Tam da burada, Sevgili Ali Aktaş’la birlikte soralım: Sandıktan birinci parti çıkmak yahut insana ve imkâna sahip bir cemaat olmak, medeniyetimize herhangi bir katkı sağlıyor mu?

***

Hakan Arslanbenzer, kendisiyle yapılan söyleşide, “Birinci Cihan Harbi bizim için bitmedi, devam ediyor” diyor. (İtibar, sayı 40) Bunun ne anlama geldiğini, yıl boyunca, hem içerde, hem dışarda gördük.
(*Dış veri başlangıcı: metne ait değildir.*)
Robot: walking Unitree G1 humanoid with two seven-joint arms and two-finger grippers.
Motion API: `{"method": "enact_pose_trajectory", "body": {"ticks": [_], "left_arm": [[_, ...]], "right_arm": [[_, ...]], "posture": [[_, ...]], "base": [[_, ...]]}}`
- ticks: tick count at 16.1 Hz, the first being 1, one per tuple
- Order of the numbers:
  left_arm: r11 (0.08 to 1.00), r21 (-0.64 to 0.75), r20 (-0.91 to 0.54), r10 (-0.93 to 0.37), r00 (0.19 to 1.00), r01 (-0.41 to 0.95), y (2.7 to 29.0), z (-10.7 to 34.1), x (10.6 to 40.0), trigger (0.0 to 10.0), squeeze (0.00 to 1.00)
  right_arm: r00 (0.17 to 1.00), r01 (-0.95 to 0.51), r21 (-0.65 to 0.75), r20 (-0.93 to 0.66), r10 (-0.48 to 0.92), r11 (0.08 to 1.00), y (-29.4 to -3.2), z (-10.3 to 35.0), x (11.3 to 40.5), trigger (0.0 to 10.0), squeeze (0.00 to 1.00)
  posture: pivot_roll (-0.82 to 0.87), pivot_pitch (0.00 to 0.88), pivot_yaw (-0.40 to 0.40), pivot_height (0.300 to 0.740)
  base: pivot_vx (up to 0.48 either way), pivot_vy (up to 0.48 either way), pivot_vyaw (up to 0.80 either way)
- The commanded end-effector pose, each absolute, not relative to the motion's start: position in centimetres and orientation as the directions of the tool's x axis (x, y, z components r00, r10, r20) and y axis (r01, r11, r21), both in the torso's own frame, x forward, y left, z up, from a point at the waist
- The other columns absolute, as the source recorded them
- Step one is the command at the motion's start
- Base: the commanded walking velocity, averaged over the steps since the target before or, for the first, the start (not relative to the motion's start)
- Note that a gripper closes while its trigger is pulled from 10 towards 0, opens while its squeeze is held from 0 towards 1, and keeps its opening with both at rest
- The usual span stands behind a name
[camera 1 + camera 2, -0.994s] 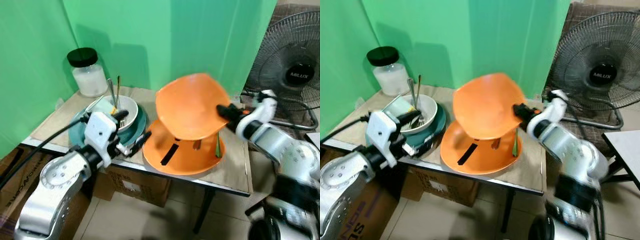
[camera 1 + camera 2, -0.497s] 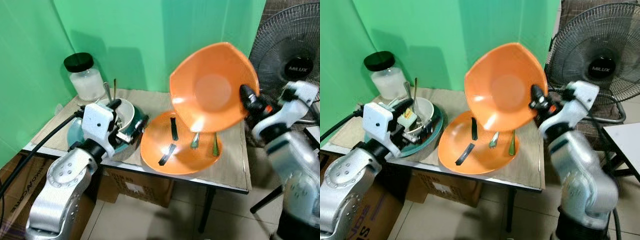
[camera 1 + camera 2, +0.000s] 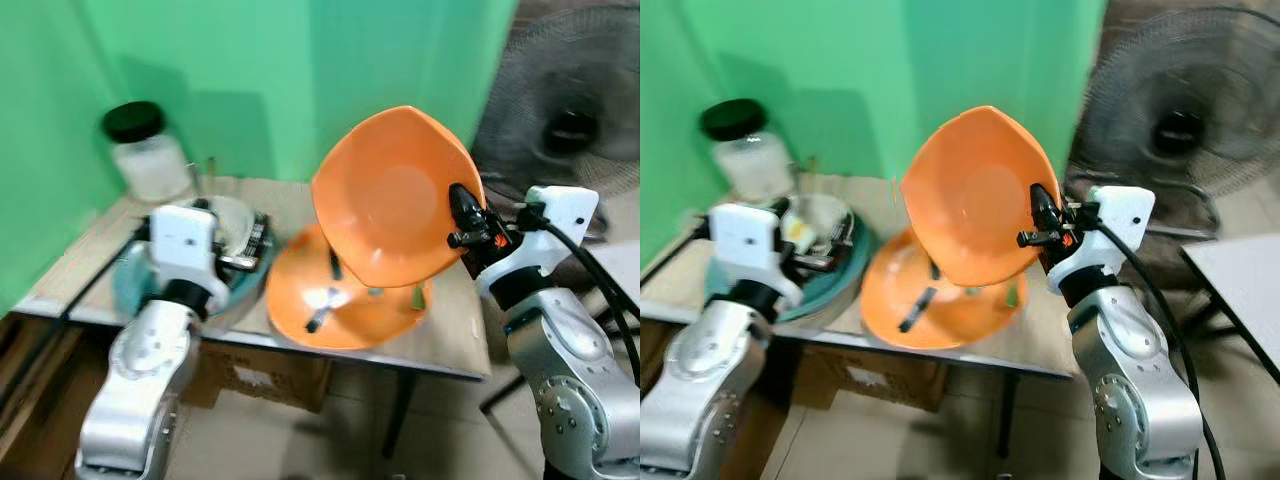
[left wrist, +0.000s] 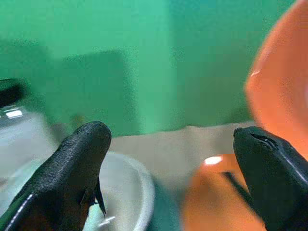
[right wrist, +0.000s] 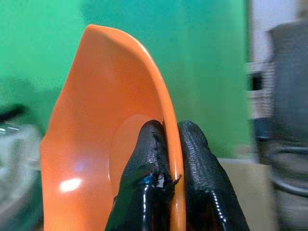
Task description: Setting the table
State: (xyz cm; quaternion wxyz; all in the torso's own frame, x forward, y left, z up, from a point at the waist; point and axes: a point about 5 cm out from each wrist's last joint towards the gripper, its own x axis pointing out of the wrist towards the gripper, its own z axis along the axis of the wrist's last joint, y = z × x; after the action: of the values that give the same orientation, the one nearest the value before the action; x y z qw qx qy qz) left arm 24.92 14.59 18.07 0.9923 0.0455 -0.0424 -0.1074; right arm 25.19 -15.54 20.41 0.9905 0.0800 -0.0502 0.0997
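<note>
An orange bowl [image 3: 393, 195] hangs tilted in the air above the table, its hollow facing me. My right gripper [image 3: 462, 214] is shut on the bowl's right rim, and the two black fingers [image 5: 154, 159] pinch the rim [image 5: 169, 125] between them. Below it an orange plate [image 3: 300, 300] lies on the table with several pieces of cutlery [image 3: 322, 299] on it. To the left a white bowl [image 3: 232, 215] with utensils sits on a teal plate [image 3: 130, 285]. My left gripper [image 4: 173, 159] is open beside the white bowl [image 4: 130, 192], holding nothing.
A glass jar with a black lid [image 3: 140, 155] stands at the table's back left by the green backdrop. A floor fan [image 3: 575, 120] stands to the right of the table. A cardboard box [image 3: 255, 375] sits under the table. The table's front edge [image 3: 440, 362] is near my arms.
The camera has shifted and the picture is blurred. My right gripper has brought the orange bowl lower and leftward, nearer the orange plate. My left arm stays by the white bowl.
</note>
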Motion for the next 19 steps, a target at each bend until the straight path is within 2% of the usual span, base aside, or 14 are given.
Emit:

Bunca acı tecrübeye rağmen, öğrenme bozukluğu yaşadığımız söylenebilir.

Suriye rejimi, yeni yıla Müslümanları katlederek; İsrail ise evlerini başlarına yıkarak girdi.

Bunlar bizi ne kadar ilgilendiriyor? Sorunun cevabı, nerede durduğumuzu göstermesi açısından önemli. Nasıl anlatalım?

Eminönü’de, Mısır Çarşısı’nın hemen yanında, bitişik nizam iki dükkân gördüm. Biri yılbaşı malzemeleri satıyor, diğeri tatlı. Tatlı satan, büyükçe bir afiş hazırlayıp dükkânın önüne asmış. Afişte, fotoğraflarla beraber, yılbaşı işinin kültürümüze ait olmadığı anlatılıyor.

Mesele, hangi dükkânda durduğumuz. Kendimizi nereye layık gördüğümüz.

Yılbaşı malzemeleri satan dükkândaysak eğer, şunu çekinmeden söyleyebiliriz: “Ne Şam’ın şekeri, ne Arap’ın yüzü.” Değilsek; “mümin müminin kardeşidir.”

Eskilerde kalmış, günümüze ulaşamamış bir atasözü var. ‘Sabit olan, nabit olur’ deniliyor. Nabit: Yerde biten, toprakta yetişen; ot, ağaç, bitki. Kısaca ve Nurettin Topçu’yu rahmetle anarak, ‘hareket’ diyelim.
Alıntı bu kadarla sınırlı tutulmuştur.